Long before delivery became the cause célèbre of the eating out industry, Pret a Manger was a pioneer of the form, running its own platform in-house for some 15 years.
Delivering office platters on branded push bikes, Pret also has a pre-existing relationship with Deliveroo and Uber Eats – though it is now set to go monogamous with the former, following an announcement on Friday.
According to MCA contributing editor Peter Martin, the deal is part of a wider pattern of delivery groups coupling up with the big players in restaurants, lured by the guaranteed large volumes – at the potential expense of smaller scale operators. And it gives Pret better terms and a bigger presence in the delivery space.
“This is a trend we’re seeing with the bigger companies, such as McDonald’s in America, using their scale to get better deals,” says Martin.
“The bigger companies are going for better terms by giving that guarantee of volume. Where that leaves smaller operators is another question.
“It would certainly be interesting to see the small print and see what those deals are.”
While the announcement seems geared towards consumers, and Deliveroo already has its own ‘For Business’ offer, the Pret partnership appears on the face of it to be more cost effective as a B2B proposition.
Despite the narrow margins on small purchases, and the consumer premium associated with delivery, this is being overridden by an expectation of convenience and time-saving, according to MCA director of insight Steve Gotham, who says brands that fail to get on board risk losing ground.
“Added convenience or giving time back to consumers is one of the most powerful forces shaping the development of how we purchase, prepare and consume food – both at home and out of home,” he says.
“This force is still very much in its infancy as more consumers are favourably assessing the cost-benefit trade off and elect to pay the premium.

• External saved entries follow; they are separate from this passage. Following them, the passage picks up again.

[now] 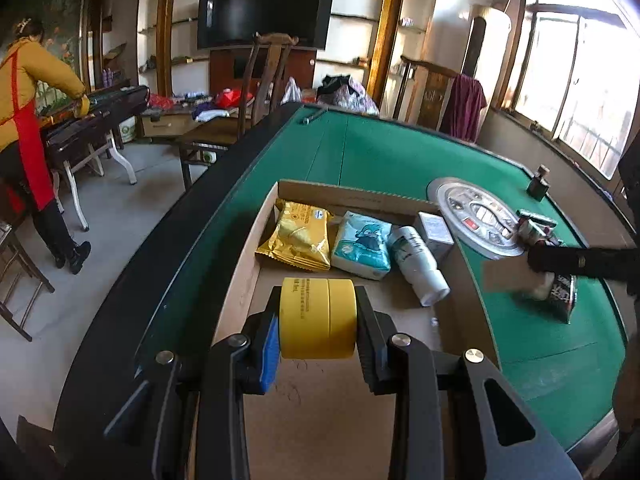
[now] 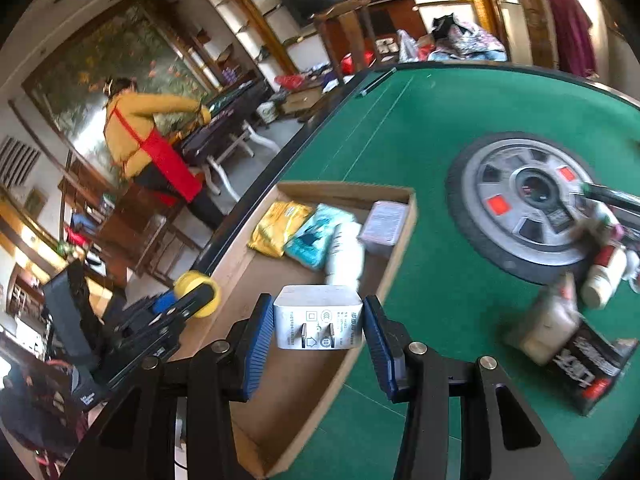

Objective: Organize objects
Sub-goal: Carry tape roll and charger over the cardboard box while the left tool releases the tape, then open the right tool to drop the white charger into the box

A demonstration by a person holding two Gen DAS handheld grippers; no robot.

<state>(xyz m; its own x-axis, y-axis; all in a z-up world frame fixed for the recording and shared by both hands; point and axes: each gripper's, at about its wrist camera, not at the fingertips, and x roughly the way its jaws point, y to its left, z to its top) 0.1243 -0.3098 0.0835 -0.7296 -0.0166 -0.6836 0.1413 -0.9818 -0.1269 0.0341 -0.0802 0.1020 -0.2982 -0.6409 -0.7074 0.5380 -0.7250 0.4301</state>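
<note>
Clamping a white charger over the cardboard tray's near end, the right hand-held gripper faces open tray floor at twelve o'clock, while the left hand-held gripper, at nine o'clock, grips yellow tape.

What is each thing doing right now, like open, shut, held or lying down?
Left gripper: shut on yellow tape roll.
Right gripper: shut on white plug charger.
Shallow cardboard box: open-topped.
White plastic bottle: lying on its side in the box.
Gold snack packet: lying flat, sealed.
</note>
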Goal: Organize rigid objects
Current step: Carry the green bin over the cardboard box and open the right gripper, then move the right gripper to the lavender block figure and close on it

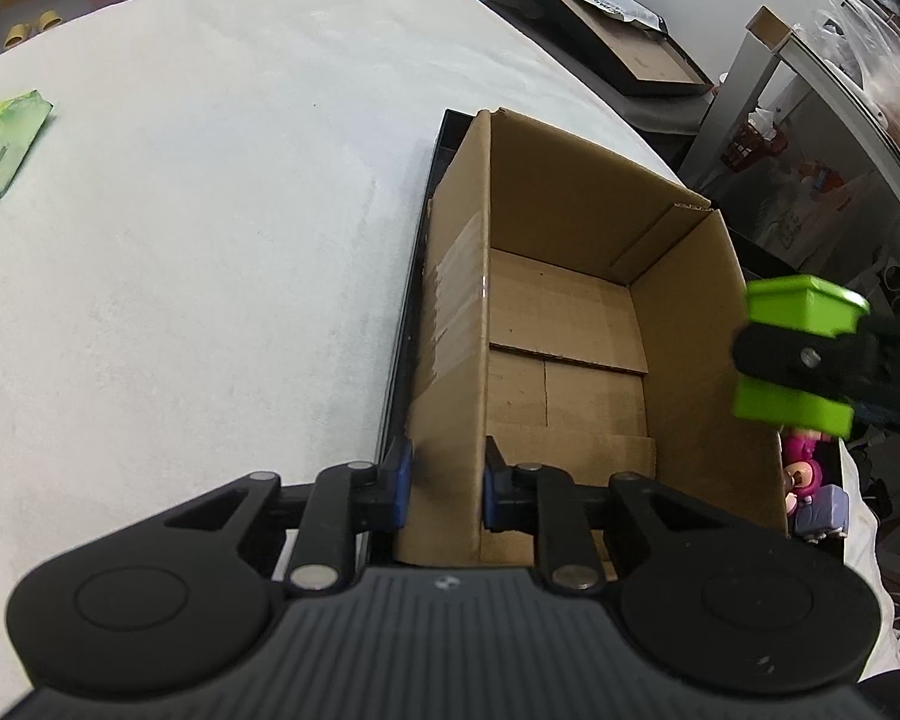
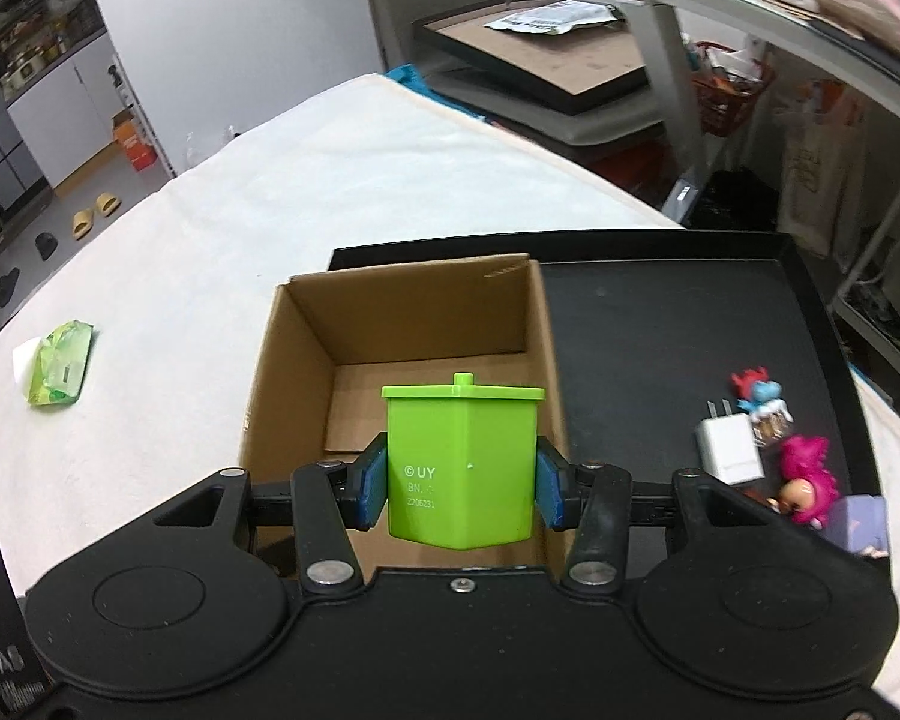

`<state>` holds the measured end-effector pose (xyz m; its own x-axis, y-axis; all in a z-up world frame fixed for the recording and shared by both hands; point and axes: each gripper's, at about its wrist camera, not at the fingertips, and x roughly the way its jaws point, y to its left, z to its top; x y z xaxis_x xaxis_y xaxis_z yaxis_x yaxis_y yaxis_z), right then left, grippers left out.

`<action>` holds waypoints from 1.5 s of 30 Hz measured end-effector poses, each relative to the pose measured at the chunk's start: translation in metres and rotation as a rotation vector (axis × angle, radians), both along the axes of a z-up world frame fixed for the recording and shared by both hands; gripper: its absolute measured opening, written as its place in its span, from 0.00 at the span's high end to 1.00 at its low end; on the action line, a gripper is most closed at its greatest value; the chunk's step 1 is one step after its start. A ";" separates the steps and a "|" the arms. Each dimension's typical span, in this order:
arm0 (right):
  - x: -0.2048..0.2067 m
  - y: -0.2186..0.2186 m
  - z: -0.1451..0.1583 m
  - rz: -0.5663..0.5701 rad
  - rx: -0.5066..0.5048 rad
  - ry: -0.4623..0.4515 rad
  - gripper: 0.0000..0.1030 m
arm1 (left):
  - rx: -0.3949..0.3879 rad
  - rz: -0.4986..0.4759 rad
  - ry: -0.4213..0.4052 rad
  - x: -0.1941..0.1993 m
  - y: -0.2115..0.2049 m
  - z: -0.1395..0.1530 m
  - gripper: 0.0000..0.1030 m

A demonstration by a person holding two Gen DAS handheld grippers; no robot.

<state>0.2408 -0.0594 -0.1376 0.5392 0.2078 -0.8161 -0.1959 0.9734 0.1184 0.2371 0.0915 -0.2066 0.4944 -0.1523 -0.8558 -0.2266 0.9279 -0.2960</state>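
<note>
Green toy bin [image 2: 462, 468], upright, sits pinched in the right hand-held gripper [image 2: 461, 483] just over the cardboard box [image 2: 402, 324], open at twelve o'clock, while the left hand-held gripper [image 1: 447, 486] clamps its wall.

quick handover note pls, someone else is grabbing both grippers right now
Left gripper: shut on the cardboard box left wall, steadying it.
Right gripper: shut on the green bin toy, held above the box's right side.
Box looks empty and sits on the black tray.
Left on the tray: white charger, pink figure, blue-red figure, purple item.
Next: probably drop the green toy in.
</note>
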 end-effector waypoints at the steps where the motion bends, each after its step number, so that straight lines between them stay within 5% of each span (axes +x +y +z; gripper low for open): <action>1: 0.002 0.003 -0.001 0.005 0.000 0.001 0.54 | -0.001 -0.001 0.000 0.000 0.000 0.000 0.80; 18: 0.026 0.049 -0.013 0.084 0.000 0.020 0.54 | -0.054 0.012 -0.001 0.000 0.013 -0.002 0.79; 24: 0.022 0.055 -0.014 0.125 0.012 0.020 0.42 | -0.050 0.009 -0.002 0.000 0.012 -0.002 0.79; 34: 0.011 0.022 -0.005 0.070 0.022 0.022 0.40 | -0.038 0.012 0.005 0.002 0.010 0.000 0.79; 45: -0.013 -0.040 0.009 -0.023 0.009 -0.031 0.34 | 0.084 0.003 -0.006 0.001 0.000 0.011 0.71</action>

“As such, more operators risk missing out and losing some sales if they are not in the game. In due course there will be a shake-out, but those left standing will be the stronger brands and they will be in a strengthened position too.”
Meanwhile a former director of Pret agrees the deal gives the company better terms with Deliveroo and a bigger presence on the platform.
“Signing an exclusive deal with Deliveroo – who they’ve been working with for a long time – gives them a lower rate and guarantees a bit more push,” he says.
According to the former insider, Pret’s delivery business is positive, and worth around £10m – though small beer compared to its overall turnover of around £800m.
Still, despite the industry’s obsession with the potential for delivery, he questions whether the push – which includes a summer publicity tour in Deliveroo’s ‘Roobus’ – was the right strategy for a company still reeling from the fallout of the allergy-related death of 15-year-old customer Natasha Ednan-Laperouse.
“Is it a good move? I don’t know,” he says. “Personally, I think they should focus on the core business. They’re losing a lot of people in the head office, in the stores. Pret doesn’t have the image it used to. What made it so strong before is that it had staff loyalty, they understood customers. That is not showing anymore.
“I would have gone back to the core strengths, carry on with innovation, and push the business forward.”